Llegó el día en que tuve que empezar a usar anteojos. En el primer año la graduación pasó de ser cero cincuenta a cero setenta y cinco, pero el deterioro de mi vista no se detuvo y ahora, a diez años de haber empezado a usarlos, ya estoy en dos. Para los que no han visto lo que es no ver con sus propios ojos, cabe explicar que la vida sigue igual salvo cuando hay que leer cosas. Con los carteles de la vía pública no tengo problema, pero cualquier cosa que se escriba en tipografía normal sobre el papel requiere un estirar de brazos, un fruncimiento frontal del frente del cráneo y un exprimir de esferas oculares bastante doloroso que producen un resultado a veces regular y generalmente malo, pero sin duda poco sostenible en el tiempo…Todo lo que no sea letra, es decir, lo que no requiera una interpretación precisa, inequívoca y comprobable se puede mirar sin anteojos y si bien se ve sin detalles, se ve.
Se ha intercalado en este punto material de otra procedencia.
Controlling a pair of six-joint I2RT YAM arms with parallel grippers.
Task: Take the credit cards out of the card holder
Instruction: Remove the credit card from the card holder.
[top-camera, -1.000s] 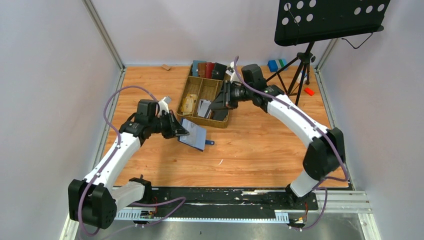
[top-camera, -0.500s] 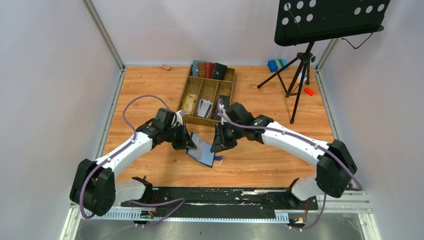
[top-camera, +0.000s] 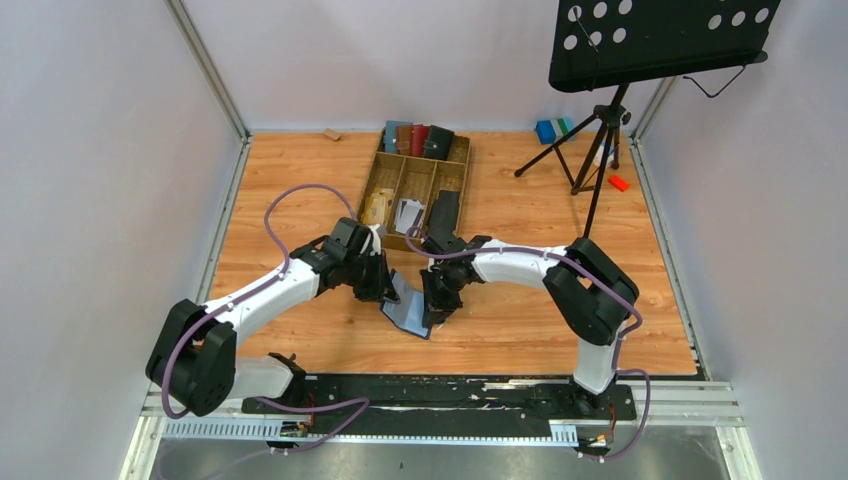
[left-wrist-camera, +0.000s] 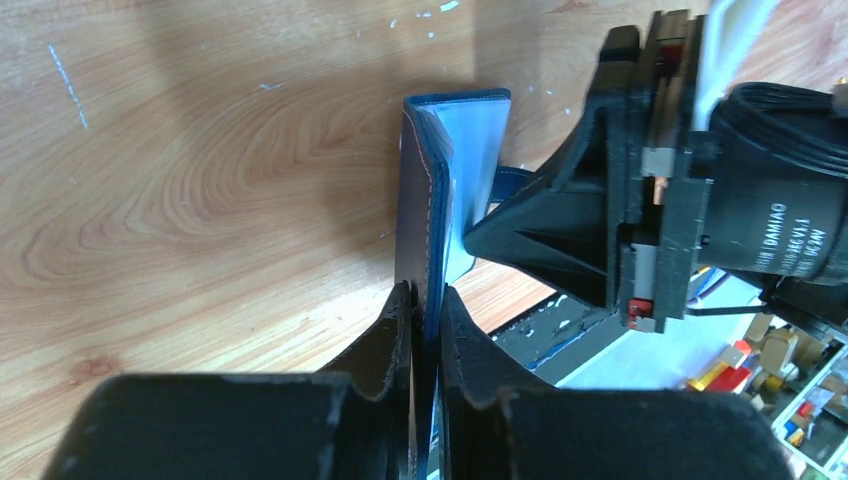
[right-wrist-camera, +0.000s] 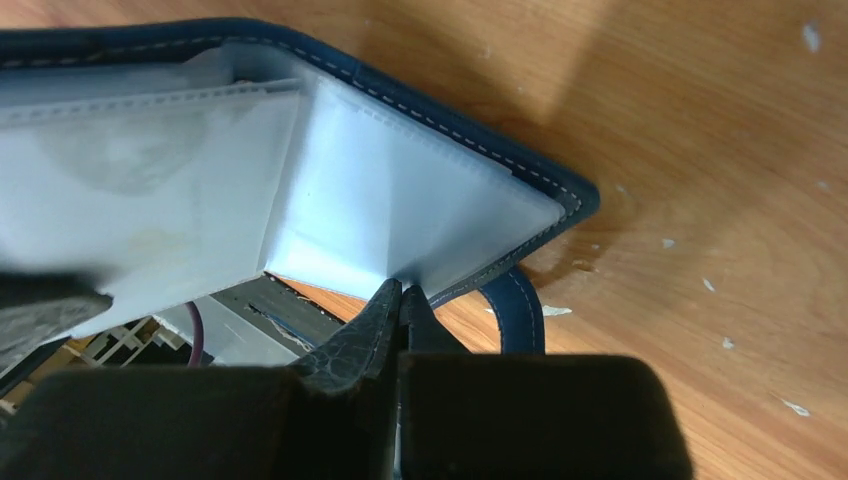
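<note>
Lettering (left-wrist-camera: 778, 225) "DAMIAO" on right gripper (right-wrist-camera: 400, 298), pinching card holder (left-wrist-camera: 422, 190).

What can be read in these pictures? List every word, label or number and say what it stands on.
"DAMIAO": white print, turned sideways, on the black motor housing of the right arm, seen in the left wrist view.
Finer print beside it: too small to read surely.
Dark print on the credit cards in the wooden tray: too small to read.
Card holder: no text shows.
</note>
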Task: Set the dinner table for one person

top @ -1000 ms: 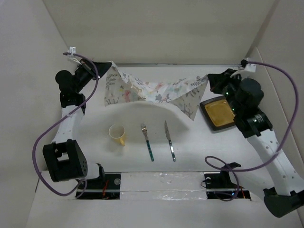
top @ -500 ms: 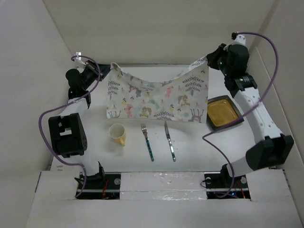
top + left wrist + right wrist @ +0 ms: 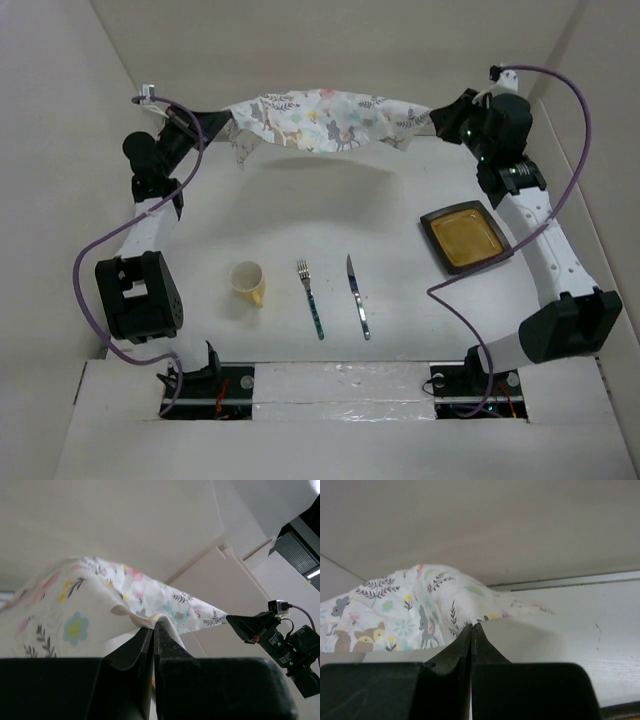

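Observation:
An animal-and-leaf patterned pastel cloth (image 3: 320,120) hangs stretched in the air over the far edge of the white dinner table (image 3: 330,215). My left gripper (image 3: 222,122) is shut on the cloth's left corner (image 3: 150,620). My right gripper (image 3: 432,118) is shut on its right corner (image 3: 475,622). On the table lie a yellow cup (image 3: 248,282) on its side, a fork (image 3: 310,298) with a teal handle, a knife (image 3: 358,296) and a square yellow plate (image 3: 467,237) with a dark rim at the right.
White walls close in the table at the back and both sides. The cup, fork and knife lie in a row near the front. Purple cables loop beside both arms. The right arm (image 3: 540,230) reaches along the table's right edge past the plate.
Both grippers have carried the cloth up and back toward the far wall. It hung low over the table's middle; now it is raised, stretched flatter, and no longer covers the plate's edge.

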`<state>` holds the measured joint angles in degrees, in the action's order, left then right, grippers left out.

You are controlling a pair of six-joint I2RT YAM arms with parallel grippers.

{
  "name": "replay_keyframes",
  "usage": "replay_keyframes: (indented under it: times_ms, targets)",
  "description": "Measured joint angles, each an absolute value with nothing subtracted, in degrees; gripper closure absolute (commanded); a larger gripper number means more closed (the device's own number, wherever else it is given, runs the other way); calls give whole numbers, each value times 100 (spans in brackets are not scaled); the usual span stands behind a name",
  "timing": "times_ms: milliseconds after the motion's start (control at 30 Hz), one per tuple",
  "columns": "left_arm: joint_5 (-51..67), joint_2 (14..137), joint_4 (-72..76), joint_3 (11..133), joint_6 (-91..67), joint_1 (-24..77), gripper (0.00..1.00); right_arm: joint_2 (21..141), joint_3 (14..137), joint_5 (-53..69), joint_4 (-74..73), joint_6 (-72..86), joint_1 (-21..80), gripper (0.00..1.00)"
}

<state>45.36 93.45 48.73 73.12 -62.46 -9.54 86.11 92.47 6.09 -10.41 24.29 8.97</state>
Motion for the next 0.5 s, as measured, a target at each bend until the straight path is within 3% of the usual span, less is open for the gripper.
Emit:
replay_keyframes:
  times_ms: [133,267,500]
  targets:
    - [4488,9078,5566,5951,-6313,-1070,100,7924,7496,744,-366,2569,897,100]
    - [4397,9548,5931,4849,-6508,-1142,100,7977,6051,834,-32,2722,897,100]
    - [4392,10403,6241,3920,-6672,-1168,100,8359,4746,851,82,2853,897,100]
Existe el consuelo de que nadie ve los detalles de las cosas que están lejos y no se quejan… y tampoco aparece a los setenta centímetros una leyenda incriminatoria diciendo “a partir de aquí usted debiera estar viendo minuciosamente con pelos y señales” así que uno casi ni se da cuenta… si no fuese por los anteojos que de vez en cuando le muestran a uno lo lejos que está de la perfección.
Cuando llego a casa y saludo a Sancho llego sin lentes. Lo alzo, juego, lo miro minuciosamente… con toda la incredulidad que acumulé en medio siglo de vivir sin él. Él también me mira, aunque su interés y su incredulidad se sacian más rápidamente. De vez en cuando Sancho aparece cuando estoy leyendo o escribiendo y tengo las gafas puestas. En un documental de la selva sobre una especie casi desconocida, el animal raro que hemos estado tratando de filmar finalmente se asoma a la cámara y se acerca y la observa y la huele y vemos hasta el más mínimo detalle de sus facciones. Sancho estira su mano: le fascinan mis anteojos y quiere agarrarlos. Pero no lo dejo. Veo cada arruguita de sus labios. Veo el brillo de su nariz, veo las formas de los dibujos de sus pupilas. Veo cómo nacen las pestañas del borde perfecto y húmedo de sus ojos. Veo el milagro en acción. Me siento tentado a creer que estoy viendo la realidad tal cual es y que he roto el maleficio eterno que condenó al hombre a percibir limosnas de luz en la obscuridad de su caverna. Eso me recuerda el mito de Platón y su parecido con la anatomía del ojo. Me maravillo una vez más al recordar que ese universo maravilloso que veo ahí afuera no es más que un haz de luz pegando en mi retina, transformado en impulsos eléctricos que terminan siendo interpretados por unas redes de neuronas. Y de pronto Sancho logra sacarme los anteojos. Está serio de contento con el logro. Se los mete en la boca… ¿cuánta información explota en su interior con ese contacto?